The Mayor's announcement was a foolish political mistake, one that a seasoned politician would not make. Let me explain.
It was apparent from the initial public reaction to Councilor Coleman's highly publicized gun proposal that it probably was going to be opposed by a significant majority of Indianapolis residents. Someone who is politically naive might jump on the majority bandwagon on such an issue, thinking doing so was the politically wise move. Indeed it is just the opposite.
In my political science class, I teach about a concept known as the "voting issue." I pick an issue for the class where the polling on the issue might be lopsided. Very often the issue I pick is whether to pass a law providing for a 7 day waiting period to buy a gun. Then I give them a poll that says 80% favor and 20% oppose the waiting period.
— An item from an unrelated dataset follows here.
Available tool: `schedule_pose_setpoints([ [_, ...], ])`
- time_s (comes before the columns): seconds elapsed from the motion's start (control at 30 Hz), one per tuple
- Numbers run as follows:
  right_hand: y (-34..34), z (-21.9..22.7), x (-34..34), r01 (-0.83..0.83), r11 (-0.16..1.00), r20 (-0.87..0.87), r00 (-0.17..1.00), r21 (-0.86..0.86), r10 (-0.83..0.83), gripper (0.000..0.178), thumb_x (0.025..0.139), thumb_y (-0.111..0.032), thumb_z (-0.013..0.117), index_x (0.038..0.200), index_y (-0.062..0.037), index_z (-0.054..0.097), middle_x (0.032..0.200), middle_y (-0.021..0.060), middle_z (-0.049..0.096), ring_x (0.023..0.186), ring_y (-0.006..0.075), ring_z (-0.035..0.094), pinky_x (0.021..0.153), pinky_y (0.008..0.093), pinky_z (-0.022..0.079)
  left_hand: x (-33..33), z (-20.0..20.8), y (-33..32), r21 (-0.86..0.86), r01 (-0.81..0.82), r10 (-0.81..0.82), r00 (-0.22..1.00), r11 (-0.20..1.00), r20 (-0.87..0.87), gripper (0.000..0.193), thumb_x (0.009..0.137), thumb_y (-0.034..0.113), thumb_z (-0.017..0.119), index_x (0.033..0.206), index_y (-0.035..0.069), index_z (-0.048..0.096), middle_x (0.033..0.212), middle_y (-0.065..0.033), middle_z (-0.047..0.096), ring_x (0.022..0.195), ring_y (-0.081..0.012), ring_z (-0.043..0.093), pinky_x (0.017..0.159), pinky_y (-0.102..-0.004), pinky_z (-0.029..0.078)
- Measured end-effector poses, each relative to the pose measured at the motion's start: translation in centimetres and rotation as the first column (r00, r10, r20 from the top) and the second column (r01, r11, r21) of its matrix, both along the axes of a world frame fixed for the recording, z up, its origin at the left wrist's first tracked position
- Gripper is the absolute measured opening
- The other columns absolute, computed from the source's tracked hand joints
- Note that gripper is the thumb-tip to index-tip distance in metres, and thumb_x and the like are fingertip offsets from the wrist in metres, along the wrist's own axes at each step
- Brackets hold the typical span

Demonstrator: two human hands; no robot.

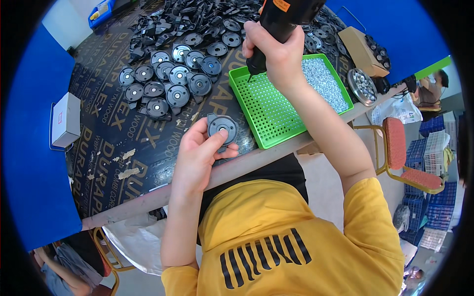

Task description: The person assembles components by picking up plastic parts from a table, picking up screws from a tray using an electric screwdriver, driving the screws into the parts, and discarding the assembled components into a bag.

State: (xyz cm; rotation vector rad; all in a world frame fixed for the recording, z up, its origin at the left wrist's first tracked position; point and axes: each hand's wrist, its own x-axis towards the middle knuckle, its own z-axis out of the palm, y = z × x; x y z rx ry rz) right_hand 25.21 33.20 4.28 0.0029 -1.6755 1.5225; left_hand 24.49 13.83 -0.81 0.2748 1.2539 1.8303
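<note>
A round black disc part with a metal centre [226, 137] is pinched in my left hand [198, 148], the thumb pressing near its middle, just above the table's near edge. My right hand [283, 55] is wrapped round a black electric screwdriver [277, 22] that points downward. Its thin tip hangs over the far left corner of a green perforated tray [266, 143]; whether the tip touches anything I cannot tell. Small silvery screws [323, 81] are heaped in the tray's right part, with more lying in its holes.
Several similar disc parts [177, 75] lie left of the tray, before a large pile of black pieces [168, 24]. At right are a round tin of small metal parts [362, 86] and a cardboard box [363, 49]. A white box [66, 121] stands by the left blue partition [29, 148].
</note>
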Motion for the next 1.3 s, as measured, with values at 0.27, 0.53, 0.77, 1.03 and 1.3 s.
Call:
schedule_pose_setpoints([
  [0.27, -1.6, 2.8, 2.1, -0.252, 0.958, -0.187, 0.956, -0.134, 0.226, 0.018, 0.079, -0.004, 0.051, 0.093, -0.0049, 0.041, 0.061, 0.0066, 0.046, 0.052, 0.0158, 0.047, 0.053, 0.0316, 0.041, 0.1, -0.2, 0.2, -0.012, -0.03, 0.03, 0.999, 0.999, -0.018, 0.021, 0.081, 0.006, 0.053, 0.1, -0.001, 0.05, 0.086, -0.0079, 0.057, 0.067, -0.0137, 0.058, 0.058, -0.0244, 0.052],
  [0.53, -6.2, 3.6, 3.0, -0.325, 0.92, -0.152, 0.943, -0.217, 0.297, 0.013, 0.075, -0.005, 0.058, 0.064, -0.0003, 0.053, 0.052, 0.002, 0.051, 0.045, 0.0083, 0.05, 0.045, 0.0208, 0.039, 0.0, -0.2, 0.3, -0.016, -0.016, 0.016, 1.0, 1.0, -0.019, 0.015, 0.082, 0.004, 0.051, 0.096, -0.001, 0.049, 0.084, -0.0063, 0.056, 0.066, -0.0122, 0.057, 0.058, -0.0232, 0.052],
  [0.77, -7.0, 3.3, 2.8, -0.338, 0.934, -0.044, 0.941, -0.118, 0.335, 0.01, 0.078, -0.006, 0.051, 0.086, -0.0054, 0.044, 0.056, 0.0046, 0.048, 0.047, 0.0111, 0.048, 0.048, 0.0258, 0.04, 0.0, 0.0, 0.2, -0.001, -0.004, 0.004, 1.0, 1.0, 0.008, 0.013, 0.083, 0.003, 0.05, 0.095, -0.002, 0.05, 0.083, -0.0056, 0.056, 0.066, -0.0108, 0.057, 0.059, -0.0232, 0.053],
  [1.03, -7.3, 2.8, 2.5, -0.357, 0.932, -0.022, 0.934, -0.07, 0.356, 0.033, 0.08, -0.005, 0.046, 0.11, -0.0075, 0.034, 0.061, 0.007, 0.044, 0.048, 0.0149, 0.046, 0.051, 0.0305, 0.042, 0.1, -0.1, 0.3, 0.017, -0.01, 0.009, 1.0, 1.0, 0.023, 0.014, 0.083, 0.003, 0.05, 0.096, -0.002, 0.049, 0.082, -0.0057, 0.056, 0.066, -0.0106, 0.057, 0.059, -0.0231, 0.053],
  [1.3, -7.8, 2.2, 2.5, -0.324, 0.944, 0.072, 0.942, -0.058, 0.328, 0.032, 0.079, -0.002, 0.045, 0.109, -0.008, 0.034, 0.06, 0.007, 0.044, 0.048, 0.0146, 0.045, 0.05, 0.0302, 0.042, 0.0, -0.4, 0.1, -0.021, -0.019, 0.019, 1.0, 1.0, -0.019, 0.011, 0.082, 0.002, 0.051, 0.092, -0.002, 0.048, 0.081, -0.006, 0.056, 0.064, -0.0102, 0.057, 0.057, -0.0224, 0.052],
])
I ask my class, looking at it strictly from a cynical political perspective, which side would it be best to be on in terms of helping the elected official win re-election.
The students, not understanding campaign politics, almost always pick the 80% side as the one offering the most political advantage. The correct answer, however, is the 20% side.
Why? Because to that 20%, the issue of the waiting period is a "voting issue." To the 80% in favor of the waiting period, they aren't going to go out and vote against the person because of the issue. To the 20% on the other side, however, it is an issue that they will remember and vote on in the Fall.
The concept of the "voting issue," an issue that affects your vote for or against a candidate, is a basic principle of campaign politics that virtually every seasoned politician understands. It is something though that Mayor Ballard and apparently his highly paid political consultant, do not comprehend. If Mayor Ballard did not want to support the Coleman proposal, which I'm fairly certain given his history opposing gun rights, wise political advisers would have counseled him to publicly express support for gun rights while letting the Council shoot the measure down. Instead Mayor Ballard came out with guns blazing, issuing a press statement that will be seen as a shot at gun rights advocates, people who vote overwhelming Republican.
That brings me to a second fundamental rule of campaign politics violated by the politically inexperienced Mayor Ballard - never alienate your political base. If Mayor Ballard thinks gunowners, i.e. Republicans, will forget about his position on this and other gun issues come November 2011, he's in for a rude awakening.